Sext fiend Anthony Weiner is a registered Democrat — but his inner “mongoose” is apparently unaffiliated.
The disgraced former congressman and husband to top Hillary Clinton aide Huma Abedin fired off suggestive messages last year to at least two women — one of whom is a prominent Republican and another who volunteered for a GOP political campaign, a source told The Post.
“Now that I don’t have the New York Post following me around maybe we can get together,” he allegedly wrote to the prominent GOPer, according to the source.
The woman brushed him off, said the source, who saw the alleged bawdy electronic exchange.
“It has nothing to do with The Post, it has everything to do with you,” she said.
“It always has to do with me, let me show you,” Weiner allegedly responded.
Weiner — who recently boasted in an online chat that he was “deceptively strong . . . like a mongoose” — allegedly sent the flirtatious messages to the woman over social media while working as a consultant for a PR firm, two years after his mayoral bid flamed out because of his serial sexting.
The woman, who did not work for the PR firm, approached the source for advice on how to handle Weiner because the source worked with him at the time.
“She was disgusted, and she wanted to make political hay of this,” the source recalled. “But I said, ‘You don’t want your name attached or associated with this in any way.’ Nothing good ever comes with being associated with Anthony Weiner.”
The second woman, a volunteer on a 2014 GOP campaign, was asked by Weiner to meet up after she responded to one of his tweets.
Weiner lost his PR job after just two months.
The latest claims follow other embarrassing exchanges that came to light last week.
Sydney Leathers, the woman whom Weiner sexted in 2013 under the name “Carlos Danger,” told Page Six that Weiner in May reached out through Facebook and Skype to a new woman.
That woman, Leathers said, contacted her for advice. Leathers said she suggested that the woman not go public.

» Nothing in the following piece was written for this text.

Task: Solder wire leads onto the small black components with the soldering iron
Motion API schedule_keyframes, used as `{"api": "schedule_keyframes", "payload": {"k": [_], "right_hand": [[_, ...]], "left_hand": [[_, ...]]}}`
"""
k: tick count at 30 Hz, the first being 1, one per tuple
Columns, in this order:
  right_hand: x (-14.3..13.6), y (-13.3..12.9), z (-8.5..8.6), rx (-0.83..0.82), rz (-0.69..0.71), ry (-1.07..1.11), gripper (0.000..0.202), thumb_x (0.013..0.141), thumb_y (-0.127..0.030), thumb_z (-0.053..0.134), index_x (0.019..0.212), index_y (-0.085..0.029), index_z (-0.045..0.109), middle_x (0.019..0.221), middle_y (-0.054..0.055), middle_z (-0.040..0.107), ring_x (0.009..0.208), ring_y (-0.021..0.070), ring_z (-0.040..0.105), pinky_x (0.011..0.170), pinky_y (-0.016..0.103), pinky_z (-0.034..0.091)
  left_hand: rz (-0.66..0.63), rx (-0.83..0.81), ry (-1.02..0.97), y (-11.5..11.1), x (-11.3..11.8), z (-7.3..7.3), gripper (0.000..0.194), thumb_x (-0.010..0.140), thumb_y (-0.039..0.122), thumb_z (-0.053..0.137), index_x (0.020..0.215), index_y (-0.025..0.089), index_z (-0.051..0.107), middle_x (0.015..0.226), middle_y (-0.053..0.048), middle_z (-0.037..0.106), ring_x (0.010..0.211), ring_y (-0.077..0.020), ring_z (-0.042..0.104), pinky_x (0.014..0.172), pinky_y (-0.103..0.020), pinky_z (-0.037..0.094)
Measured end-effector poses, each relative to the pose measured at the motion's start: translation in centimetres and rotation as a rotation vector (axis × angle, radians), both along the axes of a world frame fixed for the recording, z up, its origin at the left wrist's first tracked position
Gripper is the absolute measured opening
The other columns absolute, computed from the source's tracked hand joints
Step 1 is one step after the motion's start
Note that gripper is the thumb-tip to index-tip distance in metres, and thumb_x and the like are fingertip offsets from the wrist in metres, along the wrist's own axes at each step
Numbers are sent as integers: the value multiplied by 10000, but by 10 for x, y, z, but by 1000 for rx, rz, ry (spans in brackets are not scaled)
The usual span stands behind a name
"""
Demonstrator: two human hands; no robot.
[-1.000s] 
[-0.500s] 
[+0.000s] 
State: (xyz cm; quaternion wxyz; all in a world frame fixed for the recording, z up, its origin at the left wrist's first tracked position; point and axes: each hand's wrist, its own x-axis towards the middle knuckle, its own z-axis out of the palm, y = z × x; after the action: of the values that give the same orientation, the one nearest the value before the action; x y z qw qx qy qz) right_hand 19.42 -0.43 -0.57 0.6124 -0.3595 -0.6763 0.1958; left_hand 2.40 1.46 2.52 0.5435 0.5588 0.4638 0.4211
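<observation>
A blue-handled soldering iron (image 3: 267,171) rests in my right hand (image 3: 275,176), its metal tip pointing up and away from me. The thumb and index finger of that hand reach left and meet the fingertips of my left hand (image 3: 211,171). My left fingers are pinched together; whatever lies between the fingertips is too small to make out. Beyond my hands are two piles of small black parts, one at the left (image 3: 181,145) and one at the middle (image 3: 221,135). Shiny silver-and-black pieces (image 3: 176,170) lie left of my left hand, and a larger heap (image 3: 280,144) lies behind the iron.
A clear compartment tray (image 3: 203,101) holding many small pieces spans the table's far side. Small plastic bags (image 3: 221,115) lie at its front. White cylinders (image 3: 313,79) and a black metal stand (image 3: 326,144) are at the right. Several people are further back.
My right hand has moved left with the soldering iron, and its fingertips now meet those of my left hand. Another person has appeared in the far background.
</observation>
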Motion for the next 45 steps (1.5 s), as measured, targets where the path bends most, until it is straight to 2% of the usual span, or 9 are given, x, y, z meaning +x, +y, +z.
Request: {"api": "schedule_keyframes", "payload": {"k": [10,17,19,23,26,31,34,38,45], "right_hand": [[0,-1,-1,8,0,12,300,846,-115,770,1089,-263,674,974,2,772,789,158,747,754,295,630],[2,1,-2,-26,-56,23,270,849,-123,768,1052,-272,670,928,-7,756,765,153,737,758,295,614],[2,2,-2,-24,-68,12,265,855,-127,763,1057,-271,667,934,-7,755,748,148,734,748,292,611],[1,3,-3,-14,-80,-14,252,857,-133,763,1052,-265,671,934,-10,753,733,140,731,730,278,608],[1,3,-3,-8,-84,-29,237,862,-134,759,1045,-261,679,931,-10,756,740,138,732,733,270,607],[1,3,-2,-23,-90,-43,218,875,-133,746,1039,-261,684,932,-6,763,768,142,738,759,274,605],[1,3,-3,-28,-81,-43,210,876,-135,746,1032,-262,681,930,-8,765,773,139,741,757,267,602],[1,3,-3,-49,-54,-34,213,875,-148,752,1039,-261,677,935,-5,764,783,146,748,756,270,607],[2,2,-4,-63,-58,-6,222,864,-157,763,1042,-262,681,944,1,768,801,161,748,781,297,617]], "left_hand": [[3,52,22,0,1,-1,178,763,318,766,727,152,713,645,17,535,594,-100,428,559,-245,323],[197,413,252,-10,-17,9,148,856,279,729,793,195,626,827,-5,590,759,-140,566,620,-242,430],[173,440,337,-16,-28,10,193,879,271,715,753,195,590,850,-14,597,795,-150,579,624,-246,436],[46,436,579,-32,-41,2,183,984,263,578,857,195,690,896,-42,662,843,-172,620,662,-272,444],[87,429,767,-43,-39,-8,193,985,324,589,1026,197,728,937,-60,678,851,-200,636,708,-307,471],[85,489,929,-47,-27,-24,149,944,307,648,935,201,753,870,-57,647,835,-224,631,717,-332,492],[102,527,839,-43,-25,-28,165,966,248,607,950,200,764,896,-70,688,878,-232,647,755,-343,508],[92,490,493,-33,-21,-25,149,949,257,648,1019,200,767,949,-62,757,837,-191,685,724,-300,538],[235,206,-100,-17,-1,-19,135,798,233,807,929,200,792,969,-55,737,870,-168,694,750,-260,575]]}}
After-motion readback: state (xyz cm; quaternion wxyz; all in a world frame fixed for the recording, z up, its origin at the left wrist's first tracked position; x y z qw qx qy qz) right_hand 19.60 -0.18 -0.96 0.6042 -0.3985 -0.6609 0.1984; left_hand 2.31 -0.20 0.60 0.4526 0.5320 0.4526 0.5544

And on Friday, a male college student told The Post he “catfished” Weiner on Twitter into thinking he was a female student named “Nikki.”
Weiner imagined “Nikki” wearing “strappy black heels” and “tight clothes” and bragged he was “deceptively strong. Hehe. Like a mongoose,” in a July 27 exchange on Twitter while on a trip in Los Angeles.
Confronted Saturday morning outside his Union Square home, Weiner grew irate and offered up a bizarre conspiracy theory — that he had been framed by Rupert Murdoch, CEO of The Post’s parent company, News Corp.
“It was set up by you guys, obviously,” he told The Post as he clutched a Louis Vuitton bag in one hand and his son in the other. “It was totally busted, as well.”
“Another Murdoch setup!” he railed, as his wife walked stone-faced in sunglasses toward a parked Ford Escape SUV.
Asked why he gave his phone number over Twitter, Weiner said, “That was a way to bust you people,” before he got in the SUV and sped off.
The “catfish” insisted he had “no prior contact” with any media outlet about the messages.
“I had no intention of going public and just wanted to keep this a fun party story until I saw yesterday’s story [that] Weiner is up to his same old antics,” the “catfish” told The Post. “At the end of the day, he initiated the discussion and invited someone he believed to be a 20-something-year-old college female to his hotel room.”
Weiner insisted Saturday that he never sexted with the enemy.
“Are you asking me if I met with people while I worked at a government-relations/p.r. company?” he wrote in an emailed response. “Of course, I did. I even met with New York Post reporters I’m sure.”
“My job was to buy people lunches and drinks etc.”
Earlier, he tried to get a rise out of Twitter over his shenanigans.
“How the hell is #MongooseVersusRupert’sCatfish not trending?” Weiner tweeted.